WHAT IS BEING ASKED> As an exercise, transcribe the data below in full and exactly, omitting pictures.
=== Section Start ===
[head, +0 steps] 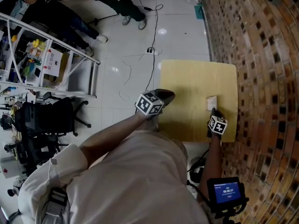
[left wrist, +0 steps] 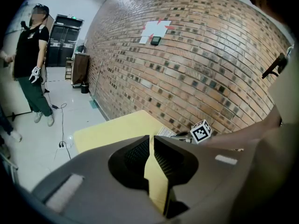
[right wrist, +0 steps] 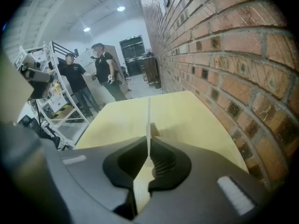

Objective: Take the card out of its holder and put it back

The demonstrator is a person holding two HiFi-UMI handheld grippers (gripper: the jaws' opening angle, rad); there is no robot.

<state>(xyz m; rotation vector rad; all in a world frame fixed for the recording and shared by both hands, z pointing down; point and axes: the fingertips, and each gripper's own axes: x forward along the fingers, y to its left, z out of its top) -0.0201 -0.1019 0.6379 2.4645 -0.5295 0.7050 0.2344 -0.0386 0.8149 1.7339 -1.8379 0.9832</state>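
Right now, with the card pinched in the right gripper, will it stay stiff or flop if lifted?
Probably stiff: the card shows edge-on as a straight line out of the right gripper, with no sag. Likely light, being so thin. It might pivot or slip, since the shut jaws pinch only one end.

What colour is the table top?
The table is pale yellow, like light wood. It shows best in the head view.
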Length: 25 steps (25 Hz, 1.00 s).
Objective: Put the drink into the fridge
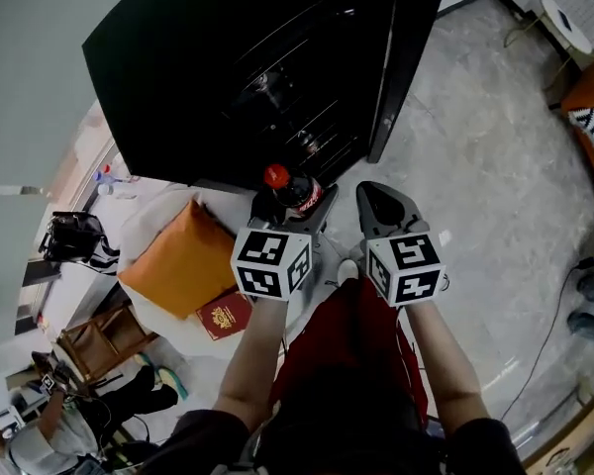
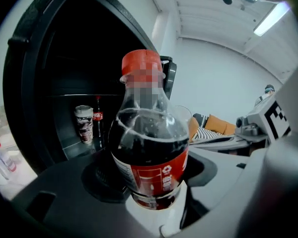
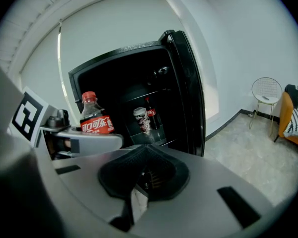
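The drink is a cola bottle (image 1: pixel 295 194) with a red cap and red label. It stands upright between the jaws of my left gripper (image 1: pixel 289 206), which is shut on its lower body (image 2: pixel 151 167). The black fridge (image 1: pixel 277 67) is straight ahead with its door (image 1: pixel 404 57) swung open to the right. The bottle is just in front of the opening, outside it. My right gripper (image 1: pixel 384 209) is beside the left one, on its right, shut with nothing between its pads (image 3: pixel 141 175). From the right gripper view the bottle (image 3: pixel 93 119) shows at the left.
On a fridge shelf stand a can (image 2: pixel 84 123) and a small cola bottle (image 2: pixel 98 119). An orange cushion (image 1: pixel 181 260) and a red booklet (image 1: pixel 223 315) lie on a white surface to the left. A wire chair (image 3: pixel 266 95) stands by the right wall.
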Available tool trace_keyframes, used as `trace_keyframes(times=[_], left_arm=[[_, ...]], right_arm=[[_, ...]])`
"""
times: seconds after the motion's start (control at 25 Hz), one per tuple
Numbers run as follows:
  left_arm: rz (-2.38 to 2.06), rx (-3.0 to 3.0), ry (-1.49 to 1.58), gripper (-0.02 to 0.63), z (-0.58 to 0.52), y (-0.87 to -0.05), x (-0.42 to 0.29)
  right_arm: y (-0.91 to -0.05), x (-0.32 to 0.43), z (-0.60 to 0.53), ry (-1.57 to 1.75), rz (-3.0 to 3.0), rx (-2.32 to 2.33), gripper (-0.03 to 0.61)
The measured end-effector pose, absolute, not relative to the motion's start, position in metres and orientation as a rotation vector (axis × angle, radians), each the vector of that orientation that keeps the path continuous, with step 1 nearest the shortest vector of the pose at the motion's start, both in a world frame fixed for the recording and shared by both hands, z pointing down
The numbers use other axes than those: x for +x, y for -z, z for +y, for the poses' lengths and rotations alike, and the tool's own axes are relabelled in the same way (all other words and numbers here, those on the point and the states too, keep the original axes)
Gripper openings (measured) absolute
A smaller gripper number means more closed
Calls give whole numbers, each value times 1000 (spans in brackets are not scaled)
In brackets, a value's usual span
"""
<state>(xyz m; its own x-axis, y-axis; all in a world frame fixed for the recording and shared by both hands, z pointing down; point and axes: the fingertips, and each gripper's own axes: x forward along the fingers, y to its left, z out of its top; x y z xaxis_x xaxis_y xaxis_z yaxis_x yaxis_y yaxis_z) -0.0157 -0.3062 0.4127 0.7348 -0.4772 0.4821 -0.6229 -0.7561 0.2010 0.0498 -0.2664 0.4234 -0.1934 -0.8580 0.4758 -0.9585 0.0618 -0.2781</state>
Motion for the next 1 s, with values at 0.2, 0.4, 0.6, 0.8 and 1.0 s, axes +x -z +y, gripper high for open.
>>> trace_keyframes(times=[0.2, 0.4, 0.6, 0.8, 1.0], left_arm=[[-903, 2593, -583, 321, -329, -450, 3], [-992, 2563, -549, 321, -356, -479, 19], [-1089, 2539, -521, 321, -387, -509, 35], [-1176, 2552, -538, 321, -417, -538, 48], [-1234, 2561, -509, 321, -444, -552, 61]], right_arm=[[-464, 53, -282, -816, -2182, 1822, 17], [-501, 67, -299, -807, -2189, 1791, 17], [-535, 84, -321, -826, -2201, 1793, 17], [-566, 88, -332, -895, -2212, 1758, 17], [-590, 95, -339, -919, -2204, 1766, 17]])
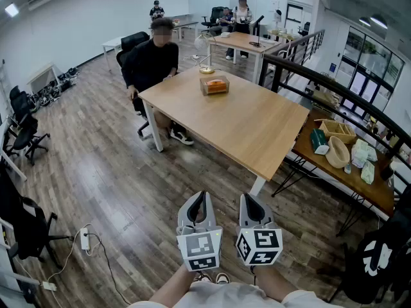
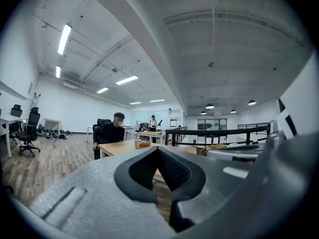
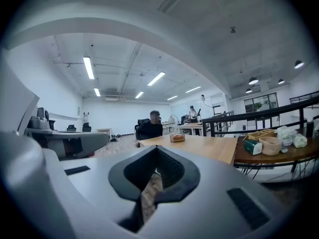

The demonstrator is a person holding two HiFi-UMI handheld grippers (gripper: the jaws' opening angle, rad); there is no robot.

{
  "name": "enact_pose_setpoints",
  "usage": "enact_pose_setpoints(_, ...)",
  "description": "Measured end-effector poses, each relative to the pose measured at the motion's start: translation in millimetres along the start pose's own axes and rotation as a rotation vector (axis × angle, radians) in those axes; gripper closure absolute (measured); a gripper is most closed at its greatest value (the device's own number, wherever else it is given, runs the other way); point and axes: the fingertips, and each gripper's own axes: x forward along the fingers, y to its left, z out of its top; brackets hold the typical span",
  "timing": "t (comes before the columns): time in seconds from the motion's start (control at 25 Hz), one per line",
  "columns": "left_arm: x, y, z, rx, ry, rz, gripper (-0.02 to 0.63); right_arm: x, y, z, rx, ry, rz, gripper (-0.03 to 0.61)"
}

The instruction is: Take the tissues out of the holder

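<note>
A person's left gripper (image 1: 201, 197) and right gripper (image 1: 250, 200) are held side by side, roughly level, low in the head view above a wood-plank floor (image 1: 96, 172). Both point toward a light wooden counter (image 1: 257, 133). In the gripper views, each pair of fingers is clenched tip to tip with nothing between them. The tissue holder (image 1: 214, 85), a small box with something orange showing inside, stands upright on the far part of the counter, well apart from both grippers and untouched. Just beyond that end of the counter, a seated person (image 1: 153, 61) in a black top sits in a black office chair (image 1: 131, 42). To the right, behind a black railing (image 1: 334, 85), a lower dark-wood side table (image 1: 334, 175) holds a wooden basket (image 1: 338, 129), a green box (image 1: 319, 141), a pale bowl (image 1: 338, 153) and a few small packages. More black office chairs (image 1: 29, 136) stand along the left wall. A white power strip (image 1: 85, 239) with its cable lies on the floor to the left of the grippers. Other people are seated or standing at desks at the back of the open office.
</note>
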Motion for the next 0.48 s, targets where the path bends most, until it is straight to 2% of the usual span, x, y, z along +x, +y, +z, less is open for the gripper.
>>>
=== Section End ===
PROBLEM SOLUTION>
[head, +0 steps] 
[left wrist, +0 steps] 
[right wrist, +0 steps] 

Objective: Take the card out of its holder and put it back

The demonstrator is a person holding two HiFi-UMI handheld grippers (gripper: the jaws' opening angle, rad); there is no robot.

<state>(xyz m; rotation vector rad; all in a world frame fixed for the recording and shared by both hands, z pointing down; point and axes: the fingertips, and each gripper's own axes: x forward along the fingers, y to its left, z out of its top) -0.0201 -0.1019 0.6379 2.4645 -0.5295 0.7050 0.2344 -0.0386 0.8149 1.7339 -1.8379 0.9832</state>
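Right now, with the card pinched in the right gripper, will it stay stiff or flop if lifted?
Probably stiff: the card shows edge-on as a straight line out of the right gripper, with no sag. Likely light, being so thin. It might pivot or slip, since the shut jaws pinch only one end.

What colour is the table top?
The table is pale yellow, like light wood. It shows best in the head view.
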Length: 25 steps (25 Hz, 1.00 s).
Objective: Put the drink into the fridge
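The drink is a cola bottle (image 1: pixel 295 194) with a red cap and red label. It stands upright between the jaws of my left gripper (image 1: pixel 289 206), which is shut on its lower body (image 2: pixel 151 167). The black fridge (image 1: pixel 277 67) is straight ahead with its door (image 1: pixel 404 57) swung open to the right. The bottle is just in front of the opening, outside it. My right gripper (image 1: pixel 384 209) is beside the left one, on its right, shut with nothing between its pads (image 3: pixel 141 175). From the right gripper view the bottle (image 3: pixel 93 119) shows at the left.
On a fridge shelf stand a can (image 2: pixel 84 123) and a small cola bottle (image 2: pixel 98 119). An orange cushion (image 1: pixel 181 260) and a red booklet (image 1: pixel 223 315) lie on a white surface to the left. A wire chair (image 3: pixel 266 95) stands by the right wall.
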Available tool trace_keyframes, used as `trace_keyframes(times=[_], left_arm=[[_, ...]], right_arm=[[_, ...]])`
"""
times: seconds after the motion's start (control at 25 Hz), one per tuple
Numbers run as follows:
  left_arm: rz (-2.38 to 2.06), rx (-3.0 to 3.0), ry (-1.49 to 1.58), gripper (-0.02 to 0.63), z (-0.58 to 0.52), y (-0.87 to -0.05), x (-0.42 to 0.29)
  right_arm: y (-0.91 to -0.05), x (-0.32 to 0.43), z (-0.60 to 0.53), ry (-1.57 to 1.75), rz (-3.0 to 3.0), rx (-2.32 to 2.33), gripper (-0.03 to 0.61)
The measured end-effector pose, absolute, not relative to the motion's start, position in metres and orientation as a rotation vector (axis × angle, radians), each the vector of that orientation that keeps the path continuous, with step 1 nearest the shortest vector of the pose at the motion's start, both in a world frame fixed for the recording and shared by both hands, z pointing down
The numbers use other axes than those: x for +x, y for -z, z for +y, for the poses' lengths and rotations alike, and the tool's own axes are relabelled in the same way (all other words and numbers here, those on the point and the states too, keep the original axes)
Gripper openings (measured) absolute
A smaller gripper number means more closed
Calls give whole numbers, each value times 1000 (spans in brackets are not scaled)
In brackets, a value's usual span
"""
<state>(xyz m; its own x-axis, y-axis; all in a world frame fixed for the recording and shared by both hands, z pointing down; point and axes: the fingertips, and each gripper's own axes: x forward along the fingers, y to its left, z out of its top; x y z xaxis_x xaxis_y xaxis_z yaxis_x yaxis_y yaxis_z) -0.0157 -0.3062 0.4127 0.7348 -0.4772 0.4821 -0.6229 -0.7561 0.2010 0.0498 -0.2664 0.4234 -0.1934 -0.8580 0.4758 -0.9585 0.0618 -0.2781</state>
Motion for the next 1 s, with values at 0.2, 0.4, 0.6, 0.8 and 1.0 s, axes +x -z +y, gripper high for open.
>>> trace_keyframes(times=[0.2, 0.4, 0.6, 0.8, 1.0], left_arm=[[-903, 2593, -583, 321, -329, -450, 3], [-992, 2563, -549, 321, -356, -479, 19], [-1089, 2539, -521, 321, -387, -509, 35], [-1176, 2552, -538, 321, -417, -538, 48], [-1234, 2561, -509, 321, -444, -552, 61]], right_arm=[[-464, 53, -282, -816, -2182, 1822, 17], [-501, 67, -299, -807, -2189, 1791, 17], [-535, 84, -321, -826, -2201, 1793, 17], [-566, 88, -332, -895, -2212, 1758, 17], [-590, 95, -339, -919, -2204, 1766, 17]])

The demonstrator is a person holding two HiFi-UMI handheld grippers (gripper: the jaws' opening angle, rad); there is no robot.

{
  "name": "enact_pose_setpoints",
  "usage": "enact_pose_setpoints(_, ...)",
  "description": "Measured end-effector poses, each relative to the pose measured at the motion's start: translation in millimetres along the start pose's own axes and rotation as a rotation vector (axis × angle, radians) in those axes; gripper closure absolute (measured); a gripper is most closed at its greatest value (the device's own number, wherever else it is given, runs the other way); point and axes: the fingertips, and each gripper's own axes: x forward along the fingers, y to its left, z out of its top; brackets hold the typical span",
  "timing": "t (comes before the columns): time in seconds from the motion's start (control at 25 Hz), one per line",
  "columns": "left_arm: x, y, z, rx, ry, rz, gripper (-0.02 to 0.63); right_arm: x, y, z, rx, ry, rz, gripper (-0.03 to 0.61)"
}

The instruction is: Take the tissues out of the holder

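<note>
A person's left gripper (image 1: 201, 197) and right gripper (image 1: 250, 200) are held side by side, roughly level, low in the head view above a wood-plank floor (image 1: 96, 172). Both point toward a light wooden counter (image 1: 257, 133). In the gripper views, each pair of fingers is clenched tip to tip with nothing between them. The tissue holder (image 1: 214, 85), a small box with something orange showing inside, stands upright on the far part of the counter, well apart from both grippers and untouched. Just beyond that end of the counter, a seated person (image 1: 153, 61) in a black top sits in a black office chair (image 1: 131, 42). To the right, behind a black railing (image 1: 334, 85), a lower dark-wood side table (image 1: 334, 175) holds a wooden basket (image 1: 338, 129), a green box (image 1: 319, 141), a pale bowl (image 1: 338, 153) and a few small packages. More black office chairs (image 1: 29, 136) stand along the left wall. A white power strip (image 1: 85, 239) with its cable lies on the floor to the left of the grippers. Other people are seated or standing at desks at the back of the open office.
</note>
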Motion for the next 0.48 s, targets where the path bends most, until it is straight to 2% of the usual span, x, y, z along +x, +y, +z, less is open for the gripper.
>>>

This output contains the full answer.